Monsieur le président, monsieur le ministre, chers collègues, vous avez tous rappelé les chiffres : il y a, dans notre pays, 1,2 million de familles surendettées ; chaque année, 200 000 personnes supplémentaires se retrouvent dans cette situation.
Le surendettement est un fléau – le mot a été utilisé à plusieurs reprises et avec raison. En effet, il est souvent synonyme de rupture du lien social, de désagrégation du noyau familial et de difficultés à se soigner, à se nourrir et à se loger.
Pourtant, mes chers collègues, si nous nous accordons à dire que le surendettement est un fléau pour notre société, force est de constater que nous ne posons pas forcément les mêmes diagnostics, que nous ne sommes pas toujours d'accord sur l'identification des causes de ce mal et que – c'est peut-être là l'essentiel – nous ne partageons pas tout à fait les mêmes idées sur les moyens à mettre en oeuvre pour y remédier.
On a rappelé cet après-midi la proposition de Jean-Marc Ayrault de septembre 2009. Mais ce texte était beaucoup plus global : il tendait à la suppression du crédit revolving, à l'encadrement des crédits à la consommation et à la protection des consommateurs par l'action de groupe. Or, mes chers collègues de l'actuelle opposition, rappelez-vous que vous avez rejeté cette proposition ! M. Borloo, qui figure parmi les premiers signataires du présent texte, était alors, sauf erreur, ministre du Gouvernement qui s'y est opposé. Voilà qui contraste avec la démarche que, dans la nouvelle majorité, nous avons souhaité adopter : en séance, nous débattons des propositions de loi de l'opposition et, ce matin même, l'un de vos textes a été adopté avec notre accord.
Certes, la proposition de loi dont nous débattons aujourd'hui pose une bonne question. Toutefois, elle ne semble pas assez aboutie. En effet, elle nécessite un présupposé : celui des moyens, notamment des moyens humains, dédiés à la Banque de France, pour absorber une nouvelle activité – je veux bien sûr parler de la gestion du fichier positif.
J'en profiterai pour évoquer un problème d'actualité. Le gouverneur de la Banque de France, M. Noyer, a décidé un vaste plan de réorganisation labellisé « projet de modernisation du réseau : construisons la banque de 2020 ». C'est le genre de titre qui annonce souvent de néfastes conséquences.
Ce plan doit conduire à la suppression de 2 500 postes et à une réorganisation des implantations territoriales, synonyme de fermetures de bureaux d'accueil et d'information, de caisses et de centres de traitement du surendettement. Pour les syndicats, opposés à ce plan, ce service public est en danger. Depuis vingt ans, les agents de la Banque de France traitent les dossiers de surendettement au plus près des territoires. Cette proximité évite souvent, par exemple, des centaines d'expulsions.
Si ce plan allait à son terme, l'accueil des personnes concernées par le fléau du surendettement s'en trouverait dégradé. La réorganisation prévoirait en effet de les orienter en priorité, pour remplir leur dossier, vers Internet ou encore vers les travailleurs sociaux, pourtant déjà surchargés. Le traitement des dossiers de surendettement deviendrait alors minimaliste. Pourtant, on le sait tous, une large majorité du public concerné se trouve dans une situation sociale fragile qui nécessite un accueil personnalisé. Derrière le label affiché par la direction de la Banque de France pour cette restructuration, se cache en fait un seul objectif : réduire les coûts en supprimant un certain nombre d'emplois.

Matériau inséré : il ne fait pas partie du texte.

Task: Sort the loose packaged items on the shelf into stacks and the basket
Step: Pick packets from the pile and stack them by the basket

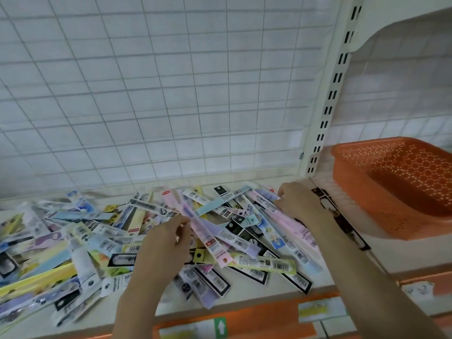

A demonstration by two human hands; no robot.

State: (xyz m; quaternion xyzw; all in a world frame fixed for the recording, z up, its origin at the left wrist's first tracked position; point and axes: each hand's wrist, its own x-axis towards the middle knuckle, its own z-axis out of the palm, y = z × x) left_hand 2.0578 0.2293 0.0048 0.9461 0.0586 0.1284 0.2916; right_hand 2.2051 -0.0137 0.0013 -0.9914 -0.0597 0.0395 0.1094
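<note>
Packs (151,241): long, flat, narrow packages in pink, lilac, yellow, pale blue and black, most with white barcode labels; they are heaped crosswise and overlapping on the shelf (276,293), spread left of the basket; print is too blurred to be read.
Basket (401,189): orange plastic, perforated walls and floor; it is set on the next shelf bay, right of the heap; a few dark packs (342,218) are laid in a row just left of it.
Pink pack (195,223): long pink strip with a red tag at its far end and a round hole at its near end; it lies slantwise on top of the heap, left of the basket.
Left hand (163,243): fingers are curled and the pink pack is pinched at its middle between thumb and fingertips.
Right hand (300,201): placed just left of the basket at the heap's right end; fingers are bent onto the tips of the pink and lilac packs there; whether any is gripped cannot be told.
Back: white wire grid (171,94), behind the heap.
</note>
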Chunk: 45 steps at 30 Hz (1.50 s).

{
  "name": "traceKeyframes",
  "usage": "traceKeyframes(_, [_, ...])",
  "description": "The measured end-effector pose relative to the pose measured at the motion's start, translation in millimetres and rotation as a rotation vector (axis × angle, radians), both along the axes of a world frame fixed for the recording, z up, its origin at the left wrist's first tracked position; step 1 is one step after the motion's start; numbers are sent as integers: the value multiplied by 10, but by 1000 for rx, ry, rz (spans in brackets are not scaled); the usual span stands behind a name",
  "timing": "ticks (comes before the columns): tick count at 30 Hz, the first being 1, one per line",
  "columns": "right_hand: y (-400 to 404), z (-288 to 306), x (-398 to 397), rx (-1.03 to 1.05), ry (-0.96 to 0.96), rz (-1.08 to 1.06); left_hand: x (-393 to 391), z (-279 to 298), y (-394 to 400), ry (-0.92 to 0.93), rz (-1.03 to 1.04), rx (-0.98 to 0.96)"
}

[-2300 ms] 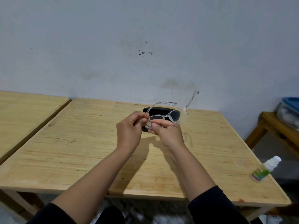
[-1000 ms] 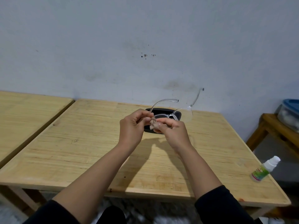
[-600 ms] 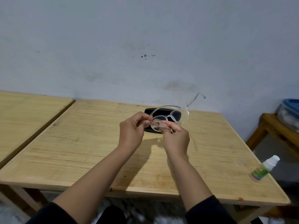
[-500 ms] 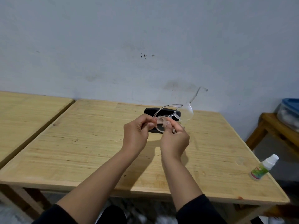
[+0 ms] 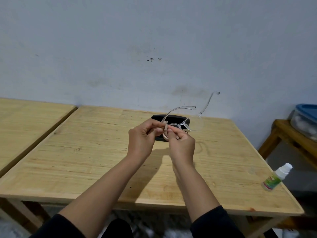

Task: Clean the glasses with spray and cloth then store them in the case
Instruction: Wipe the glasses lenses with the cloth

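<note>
Head view: hands point(image 5: 161, 141) pinching glasses point(image 5: 186, 123)

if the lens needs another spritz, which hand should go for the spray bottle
Probably the right hand. The spray bottle stands at the table's right edge, on that hand's side. The left hand could then keep the glasses, though the right would first have to hand over the cloth.

Two bare forearms in shot — black sleeves pushed up near the elbows, left hand point(image 5: 141, 140) and right hand point(image 5: 182, 146) both ungloved, ringless.
</note>
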State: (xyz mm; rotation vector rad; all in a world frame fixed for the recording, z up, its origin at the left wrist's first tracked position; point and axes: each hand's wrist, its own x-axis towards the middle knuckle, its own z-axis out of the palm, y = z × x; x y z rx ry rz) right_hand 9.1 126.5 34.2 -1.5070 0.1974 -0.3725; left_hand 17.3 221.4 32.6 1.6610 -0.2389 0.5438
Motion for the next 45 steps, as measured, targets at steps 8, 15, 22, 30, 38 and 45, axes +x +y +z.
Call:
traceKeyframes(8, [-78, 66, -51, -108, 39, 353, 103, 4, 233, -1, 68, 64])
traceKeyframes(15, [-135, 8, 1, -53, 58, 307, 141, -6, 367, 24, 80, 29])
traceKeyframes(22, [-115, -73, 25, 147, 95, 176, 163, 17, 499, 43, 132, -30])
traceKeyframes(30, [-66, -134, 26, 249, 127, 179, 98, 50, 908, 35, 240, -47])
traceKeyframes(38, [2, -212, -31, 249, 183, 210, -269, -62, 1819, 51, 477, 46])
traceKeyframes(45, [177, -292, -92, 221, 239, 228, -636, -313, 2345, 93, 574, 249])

La proposition de loi présentée aujourd'hui ne peut être étudiée sans tenir compte de la situation que je viens de présenter brièvement, car il s'agit bien là des moyens humains dédiés à sa bonne mise en oeuvre.
Mes chers collègues, dans un contexte économique et social particulièrement difficile, il est possible que le nombre de ménages surendettés croisse plus vite que nous ne l'avons constaté ces dernières années. Pour cette raison, le crédit renouvelable doit être mieux encadré, afin qu'il ne risque pas de conduire au surendettement. Le Gouvernement – et vous en particulier, monsieur le ministre délégué à l'économie sociale et solidaire – y travaille, dans le cadre du futur projet de loi sur la consommation. Sachez que nous aurons à coeur de porter collectivement cet objectif. (Applaudissements sur les bancs du groupe SRC.)